(DATA PROVIDED Opens)
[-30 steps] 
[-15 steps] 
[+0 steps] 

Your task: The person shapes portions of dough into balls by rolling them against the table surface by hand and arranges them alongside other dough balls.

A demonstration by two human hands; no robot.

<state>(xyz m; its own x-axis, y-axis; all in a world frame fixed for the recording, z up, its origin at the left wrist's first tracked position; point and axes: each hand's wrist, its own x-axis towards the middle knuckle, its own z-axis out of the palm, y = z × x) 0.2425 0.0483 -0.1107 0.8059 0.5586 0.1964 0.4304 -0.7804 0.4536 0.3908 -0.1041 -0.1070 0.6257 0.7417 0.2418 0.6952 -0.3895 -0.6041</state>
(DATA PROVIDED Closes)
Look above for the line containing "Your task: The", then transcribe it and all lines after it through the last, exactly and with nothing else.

TASK RESULT:
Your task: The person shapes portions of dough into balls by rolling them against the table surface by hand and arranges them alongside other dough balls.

A demonstration by two human hands; no robot.

<state>(xyz m; its own x-axis, y-axis; all in a world frame fixed for the recording, z up, its origin at the left wrist's first tracked position; point and axes: each hand's wrist, its own x-axis towards the middle knuckle, its own z-axis out of the palm, y = z × x) 0.2425 0.0483 -0.1107 0.8059 0.5586 0.1964 0.4304 -0.7804 0.4536 0.3908 -0.1041 -0.1070 0.6257 0.7417 0.2418 0.6952 -0.3895 -0.6041</state>

Nothing further is needed for the exercise.